** WHAT YOU SHOULD DO **
From the listing below, copy only the lines from the line that contains "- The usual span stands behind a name" to the line that contains "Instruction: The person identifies", counting those two lines as part of the copy.

** MATERIAL SHOWN **
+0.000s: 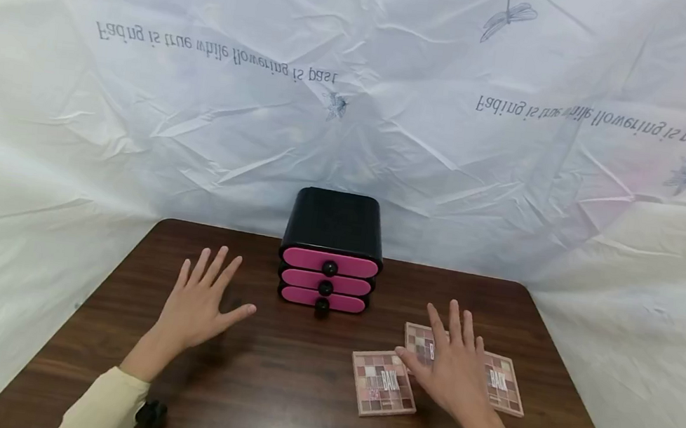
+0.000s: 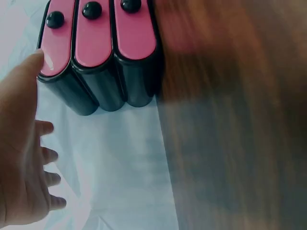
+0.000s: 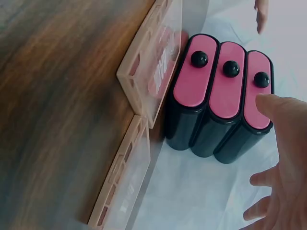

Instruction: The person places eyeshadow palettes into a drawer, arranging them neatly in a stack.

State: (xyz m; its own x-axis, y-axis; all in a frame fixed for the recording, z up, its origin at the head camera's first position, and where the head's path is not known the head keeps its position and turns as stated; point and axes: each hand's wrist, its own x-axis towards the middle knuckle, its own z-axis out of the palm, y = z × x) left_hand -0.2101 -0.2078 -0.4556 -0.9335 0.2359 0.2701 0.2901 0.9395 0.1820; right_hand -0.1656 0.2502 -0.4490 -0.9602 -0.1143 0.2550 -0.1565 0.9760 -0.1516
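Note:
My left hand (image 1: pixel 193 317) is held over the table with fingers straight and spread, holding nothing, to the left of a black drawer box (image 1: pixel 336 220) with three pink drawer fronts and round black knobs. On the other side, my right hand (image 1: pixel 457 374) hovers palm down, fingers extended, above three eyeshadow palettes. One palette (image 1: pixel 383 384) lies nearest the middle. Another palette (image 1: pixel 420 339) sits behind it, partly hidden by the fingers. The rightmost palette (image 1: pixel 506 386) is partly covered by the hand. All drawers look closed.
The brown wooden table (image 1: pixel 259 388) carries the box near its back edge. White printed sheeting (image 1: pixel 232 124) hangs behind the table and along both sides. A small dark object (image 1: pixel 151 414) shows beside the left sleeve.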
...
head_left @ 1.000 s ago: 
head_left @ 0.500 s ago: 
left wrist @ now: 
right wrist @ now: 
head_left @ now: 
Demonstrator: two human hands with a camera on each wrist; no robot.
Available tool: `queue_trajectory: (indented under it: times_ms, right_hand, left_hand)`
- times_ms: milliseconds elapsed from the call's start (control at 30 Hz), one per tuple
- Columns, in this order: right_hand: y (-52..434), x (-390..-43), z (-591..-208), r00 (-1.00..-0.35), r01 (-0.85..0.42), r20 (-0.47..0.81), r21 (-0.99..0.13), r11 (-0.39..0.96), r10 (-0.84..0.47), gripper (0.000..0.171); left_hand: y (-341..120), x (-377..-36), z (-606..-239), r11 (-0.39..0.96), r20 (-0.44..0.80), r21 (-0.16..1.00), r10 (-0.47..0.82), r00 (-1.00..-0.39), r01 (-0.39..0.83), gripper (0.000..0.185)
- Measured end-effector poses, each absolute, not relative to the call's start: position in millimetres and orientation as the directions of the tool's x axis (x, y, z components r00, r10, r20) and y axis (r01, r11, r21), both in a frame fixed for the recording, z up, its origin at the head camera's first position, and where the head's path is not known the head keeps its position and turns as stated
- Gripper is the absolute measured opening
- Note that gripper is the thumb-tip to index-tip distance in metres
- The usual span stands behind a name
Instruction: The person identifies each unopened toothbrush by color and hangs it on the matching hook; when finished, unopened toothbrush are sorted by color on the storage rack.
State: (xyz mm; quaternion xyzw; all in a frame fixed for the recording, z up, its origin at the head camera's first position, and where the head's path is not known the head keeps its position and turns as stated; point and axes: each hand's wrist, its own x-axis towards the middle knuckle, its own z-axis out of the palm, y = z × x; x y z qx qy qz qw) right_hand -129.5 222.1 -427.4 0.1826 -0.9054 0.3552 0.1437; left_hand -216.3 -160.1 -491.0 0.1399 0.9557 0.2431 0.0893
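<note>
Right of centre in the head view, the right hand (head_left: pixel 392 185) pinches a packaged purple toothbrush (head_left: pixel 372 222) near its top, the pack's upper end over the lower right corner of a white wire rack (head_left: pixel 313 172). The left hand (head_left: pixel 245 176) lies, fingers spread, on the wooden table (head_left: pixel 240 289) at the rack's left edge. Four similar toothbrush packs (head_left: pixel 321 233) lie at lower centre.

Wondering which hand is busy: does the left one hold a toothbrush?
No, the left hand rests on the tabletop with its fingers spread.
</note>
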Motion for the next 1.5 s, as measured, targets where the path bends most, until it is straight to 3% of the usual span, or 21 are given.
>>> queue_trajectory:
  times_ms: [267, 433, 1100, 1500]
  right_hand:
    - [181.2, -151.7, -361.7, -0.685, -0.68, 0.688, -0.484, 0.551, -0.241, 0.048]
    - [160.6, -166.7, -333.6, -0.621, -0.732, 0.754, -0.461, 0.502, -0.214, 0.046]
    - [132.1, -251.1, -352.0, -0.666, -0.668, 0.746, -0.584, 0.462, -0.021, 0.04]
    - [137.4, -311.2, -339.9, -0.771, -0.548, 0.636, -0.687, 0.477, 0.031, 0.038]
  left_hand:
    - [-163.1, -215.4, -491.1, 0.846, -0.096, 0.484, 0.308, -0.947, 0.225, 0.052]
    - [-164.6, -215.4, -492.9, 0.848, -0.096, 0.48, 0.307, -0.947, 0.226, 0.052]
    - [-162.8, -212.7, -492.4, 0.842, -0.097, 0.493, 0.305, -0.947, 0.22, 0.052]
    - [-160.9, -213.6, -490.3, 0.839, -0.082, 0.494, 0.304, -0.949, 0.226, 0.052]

** YOUR RESPONSE **
- The usual span stands behind a name
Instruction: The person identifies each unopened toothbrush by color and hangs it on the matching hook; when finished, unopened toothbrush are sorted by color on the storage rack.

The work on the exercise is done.